Exact copies of the records below are required.
»»
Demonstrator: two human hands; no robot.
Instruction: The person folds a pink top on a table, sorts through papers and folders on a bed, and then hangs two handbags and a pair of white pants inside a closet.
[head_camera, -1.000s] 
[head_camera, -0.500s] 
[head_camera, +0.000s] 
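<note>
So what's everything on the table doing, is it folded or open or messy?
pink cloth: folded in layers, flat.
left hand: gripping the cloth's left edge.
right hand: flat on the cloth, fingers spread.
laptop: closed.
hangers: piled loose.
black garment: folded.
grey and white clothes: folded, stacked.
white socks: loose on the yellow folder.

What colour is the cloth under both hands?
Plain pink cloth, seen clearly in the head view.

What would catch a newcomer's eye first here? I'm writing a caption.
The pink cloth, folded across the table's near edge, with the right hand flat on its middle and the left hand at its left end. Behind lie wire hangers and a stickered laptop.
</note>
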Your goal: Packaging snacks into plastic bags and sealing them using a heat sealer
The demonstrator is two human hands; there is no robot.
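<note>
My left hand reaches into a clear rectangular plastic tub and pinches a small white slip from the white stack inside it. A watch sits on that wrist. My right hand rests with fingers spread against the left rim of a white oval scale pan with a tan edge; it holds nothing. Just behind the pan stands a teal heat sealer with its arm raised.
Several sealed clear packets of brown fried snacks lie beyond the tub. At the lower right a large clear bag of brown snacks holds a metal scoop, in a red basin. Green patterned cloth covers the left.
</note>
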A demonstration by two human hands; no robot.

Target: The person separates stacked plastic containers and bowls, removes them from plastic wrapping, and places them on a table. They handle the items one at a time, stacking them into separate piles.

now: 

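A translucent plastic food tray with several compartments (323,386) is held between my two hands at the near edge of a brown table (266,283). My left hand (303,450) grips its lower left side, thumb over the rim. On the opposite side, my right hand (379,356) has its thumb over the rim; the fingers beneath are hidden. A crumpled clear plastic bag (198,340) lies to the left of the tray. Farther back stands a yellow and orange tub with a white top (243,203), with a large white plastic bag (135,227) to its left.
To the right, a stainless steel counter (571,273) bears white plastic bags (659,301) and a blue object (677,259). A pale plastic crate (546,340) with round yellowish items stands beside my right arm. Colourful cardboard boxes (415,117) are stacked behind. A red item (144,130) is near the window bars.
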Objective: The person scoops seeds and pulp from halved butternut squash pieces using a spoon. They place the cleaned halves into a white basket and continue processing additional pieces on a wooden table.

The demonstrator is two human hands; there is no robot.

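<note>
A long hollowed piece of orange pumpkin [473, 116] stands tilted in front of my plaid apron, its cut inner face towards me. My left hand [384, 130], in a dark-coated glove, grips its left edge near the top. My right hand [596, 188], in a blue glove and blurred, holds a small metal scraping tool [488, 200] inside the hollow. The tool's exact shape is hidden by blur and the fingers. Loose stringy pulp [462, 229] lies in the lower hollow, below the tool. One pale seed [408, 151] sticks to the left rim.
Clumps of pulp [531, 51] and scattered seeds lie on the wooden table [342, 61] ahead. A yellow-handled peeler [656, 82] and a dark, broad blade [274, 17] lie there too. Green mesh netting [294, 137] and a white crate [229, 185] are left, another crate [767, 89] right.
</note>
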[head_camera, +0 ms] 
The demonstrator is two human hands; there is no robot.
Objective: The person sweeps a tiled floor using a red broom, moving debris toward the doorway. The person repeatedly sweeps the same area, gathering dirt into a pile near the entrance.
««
▶ [Task result]
Demonstrator: two human hands; no robot.
Instruction: The person folds a pink top on a table, sorts through papers and folders on a bed, and then hangs two handbags and a pair of white pants inside a closet.
[head_camera, -1.000s] 
[head_camera, -0.500s] 
[head_camera, +0.000s] 
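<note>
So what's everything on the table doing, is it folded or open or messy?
pink cloth: folded in layers, flat.
left hand: gripping the cloth's left edge.
right hand: flat on the cloth, fingers spread.
laptop: closed.
hangers: piled loose.
black garment: folded.
grey and white clothes: folded, stacked.
white socks: loose on the yellow folder.

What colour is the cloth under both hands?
Plain pink cloth, seen clearly in the head view.

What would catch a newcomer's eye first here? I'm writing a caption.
The pink cloth, folded across the table's near edge, with the right hand flat on its middle and the left hand at its left end. Behind lie wire hangers and a stickered laptop.
</note>
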Your goal: Packaging snacks into plastic bags and sealing them using a heat sealer
The demonstrator is two human hands; there is no robot.
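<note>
My left hand reaches into a clear rectangular plastic tub and pinches a small white slip from the white stack inside it. A watch sits on that wrist. My right hand rests with fingers spread against the left rim of a white oval scale pan with a tan edge; it holds nothing. Just behind the pan stands a teal heat sealer with its arm raised.
Several sealed clear packets of brown fried snacks lie beyond the tub. At the lower right a large clear bag of brown snacks holds a metal scoop, in a red basin. Green patterned cloth covers the left.
</note>
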A demonstration by two human hands; no robot.

Target: The person separates stacked plastic containers and bowls, removes them from plastic wrapping, and places them on a table. They handle the items one at a time, stacking them into separate piles.

now: 

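A translucent plastic food tray with several compartments (323,386) is held between my two hands at the near edge of a brown table (266,283). My left hand (303,450) grips its lower left side, thumb over the rim. On the opposite side, my right hand (379,356) has its thumb over the rim; the fingers beneath are hidden. A crumpled clear plastic bag (198,340) lies to the left of the tray. Farther back stands a yellow and orange tub with a white top (243,203), with a large white plastic bag (135,227) to its left.
To the right, a stainless steel counter (571,273) bears white plastic bags (659,301) and a blue object (677,259). A pale plastic crate (546,340) with round yellowish items stands beside my right arm. Colourful cardboard boxes (415,117) are stacked behind. A red item (144,130) is near the window bars.
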Objective: The person scoops seeds and pulp from halved butternut squash pieces using a spoon. They place the cleaned halves into a white basket and continue processing additional pieces on a wooden table.

The demonstrator is two human hands; there is no robot.

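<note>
A long hollowed piece of orange pumpkin [473, 116] stands tilted in front of my plaid apron, its cut inner face towards me. My left hand [384, 130], in a dark-coated glove, grips its left edge near the top. My right hand [596, 188], in a blue glove and blurred, holds a small metal scraping tool [488, 200] inside the hollow. The tool's exact shape is hidden by blur and the fingers. Loose stringy pulp [462, 229] lies in the lower hollow, below the tool. One pale seed [408, 151] sticks to the left rim.
Clumps of pulp [531, 51] and scattered seeds lie on the wooden table [342, 61] ahead. A yellow-handled peeler [656, 82] and a dark, broad blade [274, 17] lie there too. Green mesh netting [294, 137] and a white crate [229, 185] are left, another crate [767, 89] right.
</note>
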[head_camera, +0 ms] 
The demonstrator is two human hands; there is no robot.
Objective: The person sweeps a tiled floor using a red broom, moving debris toward the doorway. The person repeatedly sweeps the same area, gathering dirt into a pile near the entrance.

This output is complete as it stands.